Dilip Kumar was born as Yusuf Khan in Pakistan. However the actor is very fluent in Marathi, because he had done his schooling in Maharashtra. And Dilip Kumar is well versed with Pune. In an interview with Times of India, Dilip Kumar had said, "In more ways than one, it is Maharashtra that holds the roots of my life and career. I had my schooling at Barnes School in Deolali, Nashik, as a day scholar. Years later, after I became known as actor Dilip Kumar, I revisited Deolali in the course of my search all over Nashik District for an ideal location to film Ganga Jamuna's outdoor scenes." 


Dilip Kumar was at the top of his game when he was a part of the industry. And there were, apparently, rumours of a bitter feeling between Dilip Kumar and Raj Kapoor. However speaking to Filmfare, the actor revealed that he was good friends with Raj Kapoor. "Raj and I were like brothers. We were keen football players and I was always welcome at his house in Matunga, like a son of the house. He used to tell me that I should consider acting as a profession. You are so handsome, you can become a star, he’d tell me. I thought it was all right for him to say that because he was the eldest son of the most admired and popular actor of the time, Prithviraj Kapoor. Talent was in his genes. As for me, I didn’t know anything about acting and I was painfully shy chap. As destiny would have it, some years later, it gave us both much happiness to be in the same profession. It did not bother us at all that the media was writing about our so-called rivalry because we knew what we felt for each other and how deeply we cared for each other’s well-being and success." 

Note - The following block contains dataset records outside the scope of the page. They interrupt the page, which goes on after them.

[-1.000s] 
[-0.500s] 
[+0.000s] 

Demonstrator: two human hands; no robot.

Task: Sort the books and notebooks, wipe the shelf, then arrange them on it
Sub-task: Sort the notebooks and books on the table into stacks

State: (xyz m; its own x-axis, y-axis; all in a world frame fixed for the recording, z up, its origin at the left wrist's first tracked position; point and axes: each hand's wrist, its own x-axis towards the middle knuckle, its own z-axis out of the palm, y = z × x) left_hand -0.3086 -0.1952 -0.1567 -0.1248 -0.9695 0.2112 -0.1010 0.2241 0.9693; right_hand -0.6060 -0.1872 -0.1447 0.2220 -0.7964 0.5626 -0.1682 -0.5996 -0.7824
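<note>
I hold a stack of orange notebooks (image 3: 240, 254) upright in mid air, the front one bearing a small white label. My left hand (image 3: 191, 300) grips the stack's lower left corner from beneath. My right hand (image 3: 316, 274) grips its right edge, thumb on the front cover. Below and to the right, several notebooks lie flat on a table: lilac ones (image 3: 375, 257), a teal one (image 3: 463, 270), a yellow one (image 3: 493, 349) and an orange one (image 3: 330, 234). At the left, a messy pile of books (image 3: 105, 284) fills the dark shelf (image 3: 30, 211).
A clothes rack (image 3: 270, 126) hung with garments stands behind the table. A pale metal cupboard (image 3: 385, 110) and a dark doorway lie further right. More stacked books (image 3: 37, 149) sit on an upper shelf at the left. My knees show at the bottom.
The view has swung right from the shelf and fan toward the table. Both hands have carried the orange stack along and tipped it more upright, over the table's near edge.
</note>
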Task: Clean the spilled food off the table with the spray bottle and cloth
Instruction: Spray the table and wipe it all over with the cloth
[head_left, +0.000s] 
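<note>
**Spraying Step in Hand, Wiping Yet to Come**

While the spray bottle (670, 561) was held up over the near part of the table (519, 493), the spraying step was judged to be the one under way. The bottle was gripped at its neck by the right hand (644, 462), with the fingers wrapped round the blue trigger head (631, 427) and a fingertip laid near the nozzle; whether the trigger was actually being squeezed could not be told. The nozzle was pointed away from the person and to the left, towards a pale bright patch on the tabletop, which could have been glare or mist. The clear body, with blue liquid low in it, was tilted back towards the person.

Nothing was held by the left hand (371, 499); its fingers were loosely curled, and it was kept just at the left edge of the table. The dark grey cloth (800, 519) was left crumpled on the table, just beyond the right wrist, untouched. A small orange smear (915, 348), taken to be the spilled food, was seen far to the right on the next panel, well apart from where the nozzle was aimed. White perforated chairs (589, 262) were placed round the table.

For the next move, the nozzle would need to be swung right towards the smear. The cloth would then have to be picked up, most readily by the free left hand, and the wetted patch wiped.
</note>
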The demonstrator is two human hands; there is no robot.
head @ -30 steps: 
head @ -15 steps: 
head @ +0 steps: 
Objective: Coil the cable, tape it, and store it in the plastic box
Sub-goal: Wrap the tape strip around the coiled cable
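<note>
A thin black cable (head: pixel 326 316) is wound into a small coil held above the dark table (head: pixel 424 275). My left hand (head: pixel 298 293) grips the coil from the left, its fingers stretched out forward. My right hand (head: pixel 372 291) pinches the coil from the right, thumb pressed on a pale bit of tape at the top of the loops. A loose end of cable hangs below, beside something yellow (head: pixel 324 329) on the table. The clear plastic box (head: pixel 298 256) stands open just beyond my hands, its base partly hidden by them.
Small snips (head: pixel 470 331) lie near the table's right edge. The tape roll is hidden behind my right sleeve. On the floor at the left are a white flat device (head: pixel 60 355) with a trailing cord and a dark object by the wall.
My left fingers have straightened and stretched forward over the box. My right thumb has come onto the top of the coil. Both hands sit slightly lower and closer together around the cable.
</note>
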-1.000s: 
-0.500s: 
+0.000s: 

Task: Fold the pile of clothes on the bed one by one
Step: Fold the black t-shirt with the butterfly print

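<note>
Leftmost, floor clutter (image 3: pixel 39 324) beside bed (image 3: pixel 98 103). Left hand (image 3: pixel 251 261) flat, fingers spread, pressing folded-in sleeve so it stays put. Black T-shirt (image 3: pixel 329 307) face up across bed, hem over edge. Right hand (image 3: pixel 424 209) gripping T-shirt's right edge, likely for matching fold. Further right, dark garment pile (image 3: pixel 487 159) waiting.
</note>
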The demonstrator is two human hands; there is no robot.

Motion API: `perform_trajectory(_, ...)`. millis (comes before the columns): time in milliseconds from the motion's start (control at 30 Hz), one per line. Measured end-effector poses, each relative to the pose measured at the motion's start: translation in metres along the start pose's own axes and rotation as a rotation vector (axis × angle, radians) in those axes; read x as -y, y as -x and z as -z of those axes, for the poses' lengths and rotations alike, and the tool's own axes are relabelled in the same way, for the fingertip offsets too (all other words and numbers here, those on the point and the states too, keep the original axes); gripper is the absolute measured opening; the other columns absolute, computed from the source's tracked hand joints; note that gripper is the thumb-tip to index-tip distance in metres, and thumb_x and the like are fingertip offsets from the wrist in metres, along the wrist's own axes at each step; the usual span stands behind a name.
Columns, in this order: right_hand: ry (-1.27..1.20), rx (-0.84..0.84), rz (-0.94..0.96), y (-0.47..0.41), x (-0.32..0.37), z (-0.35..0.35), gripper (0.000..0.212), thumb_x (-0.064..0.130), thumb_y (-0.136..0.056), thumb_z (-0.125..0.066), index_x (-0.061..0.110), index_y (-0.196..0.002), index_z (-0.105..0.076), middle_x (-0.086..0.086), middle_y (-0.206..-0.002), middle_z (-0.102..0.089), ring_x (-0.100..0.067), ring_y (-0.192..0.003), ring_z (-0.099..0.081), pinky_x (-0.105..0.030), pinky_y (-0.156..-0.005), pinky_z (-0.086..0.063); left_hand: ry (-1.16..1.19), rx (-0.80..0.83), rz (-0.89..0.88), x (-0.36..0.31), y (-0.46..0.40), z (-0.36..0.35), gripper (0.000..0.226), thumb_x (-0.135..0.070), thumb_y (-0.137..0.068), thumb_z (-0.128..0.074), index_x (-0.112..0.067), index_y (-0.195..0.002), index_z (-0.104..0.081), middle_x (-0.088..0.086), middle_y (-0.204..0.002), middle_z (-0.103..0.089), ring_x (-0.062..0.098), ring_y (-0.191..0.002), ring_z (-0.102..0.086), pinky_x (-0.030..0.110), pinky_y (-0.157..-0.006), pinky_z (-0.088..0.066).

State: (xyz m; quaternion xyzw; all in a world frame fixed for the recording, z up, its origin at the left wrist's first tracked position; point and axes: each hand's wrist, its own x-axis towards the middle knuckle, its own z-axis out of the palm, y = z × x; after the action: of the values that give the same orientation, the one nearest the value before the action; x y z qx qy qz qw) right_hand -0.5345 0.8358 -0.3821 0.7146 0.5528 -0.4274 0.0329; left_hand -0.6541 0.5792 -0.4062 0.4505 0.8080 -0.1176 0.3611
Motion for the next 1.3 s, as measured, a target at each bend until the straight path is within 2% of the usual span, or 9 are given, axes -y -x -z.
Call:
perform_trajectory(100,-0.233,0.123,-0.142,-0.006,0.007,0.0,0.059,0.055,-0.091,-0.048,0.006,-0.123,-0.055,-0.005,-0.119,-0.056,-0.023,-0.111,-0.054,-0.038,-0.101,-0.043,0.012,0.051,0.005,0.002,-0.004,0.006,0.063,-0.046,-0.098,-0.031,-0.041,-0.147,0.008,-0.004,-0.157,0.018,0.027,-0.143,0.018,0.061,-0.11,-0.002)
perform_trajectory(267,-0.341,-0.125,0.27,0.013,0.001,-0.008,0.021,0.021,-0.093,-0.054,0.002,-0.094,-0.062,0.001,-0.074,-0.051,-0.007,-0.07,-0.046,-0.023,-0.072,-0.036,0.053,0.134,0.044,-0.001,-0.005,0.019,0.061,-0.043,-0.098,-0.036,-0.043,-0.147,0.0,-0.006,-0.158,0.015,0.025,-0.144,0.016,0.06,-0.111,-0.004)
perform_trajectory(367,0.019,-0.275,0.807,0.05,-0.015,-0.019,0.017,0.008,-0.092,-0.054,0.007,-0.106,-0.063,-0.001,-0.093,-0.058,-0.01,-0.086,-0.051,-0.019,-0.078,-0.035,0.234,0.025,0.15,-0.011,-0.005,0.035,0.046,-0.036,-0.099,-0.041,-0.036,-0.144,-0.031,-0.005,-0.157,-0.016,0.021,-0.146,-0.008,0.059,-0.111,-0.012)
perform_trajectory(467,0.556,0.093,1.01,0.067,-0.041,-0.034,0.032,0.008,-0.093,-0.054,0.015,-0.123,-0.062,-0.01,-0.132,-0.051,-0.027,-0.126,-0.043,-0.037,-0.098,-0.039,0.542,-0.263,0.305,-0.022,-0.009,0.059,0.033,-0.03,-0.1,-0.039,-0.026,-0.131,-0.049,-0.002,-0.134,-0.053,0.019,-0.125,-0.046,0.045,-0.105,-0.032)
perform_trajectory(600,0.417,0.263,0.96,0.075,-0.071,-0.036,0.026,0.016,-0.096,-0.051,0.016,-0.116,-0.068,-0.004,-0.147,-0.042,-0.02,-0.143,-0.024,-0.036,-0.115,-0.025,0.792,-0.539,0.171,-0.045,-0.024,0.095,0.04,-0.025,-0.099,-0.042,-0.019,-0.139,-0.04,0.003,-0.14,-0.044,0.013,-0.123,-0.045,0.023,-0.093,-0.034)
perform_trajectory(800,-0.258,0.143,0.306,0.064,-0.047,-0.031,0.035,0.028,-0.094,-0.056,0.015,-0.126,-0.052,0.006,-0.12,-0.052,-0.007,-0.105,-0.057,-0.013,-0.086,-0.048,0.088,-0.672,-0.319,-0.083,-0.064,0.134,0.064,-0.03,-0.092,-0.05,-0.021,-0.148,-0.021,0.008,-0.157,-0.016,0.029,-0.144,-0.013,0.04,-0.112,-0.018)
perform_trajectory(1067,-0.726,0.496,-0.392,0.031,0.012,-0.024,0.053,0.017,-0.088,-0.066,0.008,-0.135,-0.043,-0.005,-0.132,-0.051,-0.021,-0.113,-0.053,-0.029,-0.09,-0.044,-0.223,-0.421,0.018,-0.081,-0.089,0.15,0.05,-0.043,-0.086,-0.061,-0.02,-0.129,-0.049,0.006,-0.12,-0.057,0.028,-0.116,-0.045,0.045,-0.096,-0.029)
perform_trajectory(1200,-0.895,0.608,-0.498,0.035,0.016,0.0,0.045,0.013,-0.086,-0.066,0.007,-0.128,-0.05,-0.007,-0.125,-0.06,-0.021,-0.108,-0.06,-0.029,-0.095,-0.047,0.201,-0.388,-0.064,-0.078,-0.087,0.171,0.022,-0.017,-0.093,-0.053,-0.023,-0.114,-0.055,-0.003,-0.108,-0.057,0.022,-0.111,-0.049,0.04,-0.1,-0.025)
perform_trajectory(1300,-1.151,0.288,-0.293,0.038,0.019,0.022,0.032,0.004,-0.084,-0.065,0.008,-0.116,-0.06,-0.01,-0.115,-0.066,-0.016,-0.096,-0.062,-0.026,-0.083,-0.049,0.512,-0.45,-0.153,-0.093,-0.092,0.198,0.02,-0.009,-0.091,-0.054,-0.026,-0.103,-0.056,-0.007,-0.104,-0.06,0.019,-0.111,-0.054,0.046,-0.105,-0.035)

Dilip Kumar was very popular for the tragic roles in films like Devdas. While he has been lauded for it, the actor actually seemed to have felt very stressed. In an interview with Filmfare, Dilip Kumar said, "I was doing tragedy at a young age. Renowned tragedians like Sir John Gielgud and Sir Laurence Olivier played tragic roles at a later age. They were in their 30s when they achieved glory for their tragic roles. I was in my 20s. It had a telling impact on my personality. Not just Devdas, but roles in other films as well. I tried my best to shed the morbid outlook that was seizing me. I was advised to take help of a drama coach in England who was also a counselor. He advised me to try comedy, which would give me relief and also bring the much needed variety to my acting."